Hoy no pensaba conducir, dadas las circunstancias el plan era ir de copiloto con mi madre. Sin embargo, por un cambio de planes de última hora, a media tarde me encuentro al volante de mi coche, dispuesta a recorrer sola el camino hasta el diminuto pueblo perdido entre montañas donde nací.
El primer tramo, por autovía, transcurre sin problemas, pero la cosa se complica un poco más adelante. Unas nubes negras oscurecen el cielo y traen la noche antes de tiempo. Y al momento comienza a llover. Una cortina de agua me impide ver más allá de dos metros. Los faros de los coches que circulan en sentido contrario hacen el resto. No veo absolutamente nada. Reduzco. Quinta, cuarta, tercera. Conozco bien la carretera y sé que no hay ningún sitio en el que parar, al menos durante cinco o seis kilómetros. Así que sigo, a cincuenta por hora.

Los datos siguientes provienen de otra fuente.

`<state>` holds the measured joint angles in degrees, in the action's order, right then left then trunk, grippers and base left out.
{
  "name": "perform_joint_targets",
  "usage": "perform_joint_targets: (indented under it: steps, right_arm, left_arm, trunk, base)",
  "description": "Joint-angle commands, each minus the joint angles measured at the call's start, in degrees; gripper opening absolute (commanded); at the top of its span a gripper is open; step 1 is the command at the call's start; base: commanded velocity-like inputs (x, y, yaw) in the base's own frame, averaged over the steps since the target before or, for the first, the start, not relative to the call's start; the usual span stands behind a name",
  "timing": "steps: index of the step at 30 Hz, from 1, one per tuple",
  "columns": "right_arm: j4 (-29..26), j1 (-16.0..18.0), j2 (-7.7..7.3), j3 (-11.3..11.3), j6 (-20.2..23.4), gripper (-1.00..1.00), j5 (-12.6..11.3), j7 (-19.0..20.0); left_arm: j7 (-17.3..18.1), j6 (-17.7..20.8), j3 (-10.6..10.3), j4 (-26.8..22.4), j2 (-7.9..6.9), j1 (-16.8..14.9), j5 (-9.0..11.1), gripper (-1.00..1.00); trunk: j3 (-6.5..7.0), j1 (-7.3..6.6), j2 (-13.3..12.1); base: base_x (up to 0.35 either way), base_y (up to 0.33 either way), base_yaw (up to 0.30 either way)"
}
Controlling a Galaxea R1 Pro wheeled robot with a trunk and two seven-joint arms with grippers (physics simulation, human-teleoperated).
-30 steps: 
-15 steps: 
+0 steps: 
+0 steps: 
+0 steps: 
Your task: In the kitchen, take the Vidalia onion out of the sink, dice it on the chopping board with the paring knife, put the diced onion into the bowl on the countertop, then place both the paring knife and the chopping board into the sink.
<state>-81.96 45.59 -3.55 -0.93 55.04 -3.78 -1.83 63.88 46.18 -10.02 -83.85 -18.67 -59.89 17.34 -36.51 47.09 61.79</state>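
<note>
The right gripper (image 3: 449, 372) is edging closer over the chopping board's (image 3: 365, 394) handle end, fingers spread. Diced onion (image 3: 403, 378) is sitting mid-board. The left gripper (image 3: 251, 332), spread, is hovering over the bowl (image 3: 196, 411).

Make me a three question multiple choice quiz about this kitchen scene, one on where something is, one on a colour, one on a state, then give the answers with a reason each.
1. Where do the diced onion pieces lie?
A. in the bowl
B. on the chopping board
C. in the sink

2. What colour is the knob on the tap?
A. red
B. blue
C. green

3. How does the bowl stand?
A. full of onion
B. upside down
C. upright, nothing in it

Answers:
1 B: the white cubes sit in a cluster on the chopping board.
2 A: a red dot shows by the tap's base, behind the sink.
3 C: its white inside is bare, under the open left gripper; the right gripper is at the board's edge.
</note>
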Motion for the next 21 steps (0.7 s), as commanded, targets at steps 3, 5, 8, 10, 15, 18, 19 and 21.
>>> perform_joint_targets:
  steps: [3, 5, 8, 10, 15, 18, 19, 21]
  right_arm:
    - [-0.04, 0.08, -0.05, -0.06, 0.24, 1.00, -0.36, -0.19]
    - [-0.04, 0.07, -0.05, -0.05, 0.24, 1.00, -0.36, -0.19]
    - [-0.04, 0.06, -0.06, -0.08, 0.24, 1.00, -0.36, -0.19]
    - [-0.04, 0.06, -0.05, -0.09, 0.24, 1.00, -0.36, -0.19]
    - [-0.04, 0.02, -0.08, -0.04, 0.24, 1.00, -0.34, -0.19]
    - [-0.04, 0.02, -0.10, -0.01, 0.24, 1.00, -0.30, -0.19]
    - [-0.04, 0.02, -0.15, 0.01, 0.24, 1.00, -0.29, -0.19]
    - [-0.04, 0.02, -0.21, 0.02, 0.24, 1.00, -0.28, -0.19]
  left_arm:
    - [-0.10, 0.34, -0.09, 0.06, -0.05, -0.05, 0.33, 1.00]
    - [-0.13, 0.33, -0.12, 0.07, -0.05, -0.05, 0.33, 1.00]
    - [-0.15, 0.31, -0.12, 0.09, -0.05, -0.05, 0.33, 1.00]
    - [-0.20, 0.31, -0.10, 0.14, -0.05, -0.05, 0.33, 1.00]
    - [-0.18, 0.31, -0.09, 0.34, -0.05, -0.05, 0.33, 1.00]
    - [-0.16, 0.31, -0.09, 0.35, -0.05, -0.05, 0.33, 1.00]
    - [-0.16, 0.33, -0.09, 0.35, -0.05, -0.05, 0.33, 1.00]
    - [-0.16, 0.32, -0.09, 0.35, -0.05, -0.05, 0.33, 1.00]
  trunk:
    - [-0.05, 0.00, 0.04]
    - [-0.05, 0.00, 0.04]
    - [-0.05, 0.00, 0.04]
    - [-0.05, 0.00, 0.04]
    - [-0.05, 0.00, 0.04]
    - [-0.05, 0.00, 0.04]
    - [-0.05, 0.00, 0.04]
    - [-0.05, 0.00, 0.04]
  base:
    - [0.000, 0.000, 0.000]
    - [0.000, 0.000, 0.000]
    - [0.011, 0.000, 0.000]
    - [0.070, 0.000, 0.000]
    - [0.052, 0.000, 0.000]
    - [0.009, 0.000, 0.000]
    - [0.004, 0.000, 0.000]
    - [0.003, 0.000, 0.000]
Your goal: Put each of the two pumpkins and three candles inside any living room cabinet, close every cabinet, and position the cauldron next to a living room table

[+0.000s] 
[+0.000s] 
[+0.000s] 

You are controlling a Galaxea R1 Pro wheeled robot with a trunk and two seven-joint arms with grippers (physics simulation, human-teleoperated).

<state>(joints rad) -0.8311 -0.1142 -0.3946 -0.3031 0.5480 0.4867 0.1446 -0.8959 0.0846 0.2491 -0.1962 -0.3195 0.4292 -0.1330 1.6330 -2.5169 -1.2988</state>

Cada músculo de mi cuerpo está en tensión. Sujeto el volante con fuerza, con los cinco sentidos puestos en la carretera, tratando de guiarme por las líneas que delimitan los carriles, pero la combinación del agua y los faros han convertido el asfalto en un espejo y apenas soy capaz de distinguirlas.
Los minutos se me hacen enternos, pero mantengo la cabeza fría, porque la situación lo requiere y no está el panorama como para que pueda permitirme perder el control de lo que estoy haciendo.
He de coger un desvío para tomar una carretera secundaria que me llevará a casa a través de un endiablado puerto de montaña.
Y es ahí, en ese momento, cuando la escena cambia por completo. Deja de llover. Desaparece el resto de los coches, sólo yo he cogido ese desvío. Veo la carretera y distingo los carriles, he dejado de conducir a ciegas.
Aflojo las manos, estirando un momento los dedos, que se me han quedado agarrotados, y me acomodo en el asiento dejando que los músculos de mi cuello y mi espalda se relajen mientras respiro hondo. Bajo la ventanilla, dejando que el aire frío llene el interior de mi coche y suavice la tensión que han provocado los últimos kilómetros.
Vuelvo a escuchar la música, comprendiendo que mi cerebro la había ignorado por completo hasta ese momento, pese a que no ha dejado de sonar ni un minuto.
Empiezo a disfrutar, por fin, del placer de conducir en un mar de curvas cerradas. El momento es perfecto y la carretera es mía.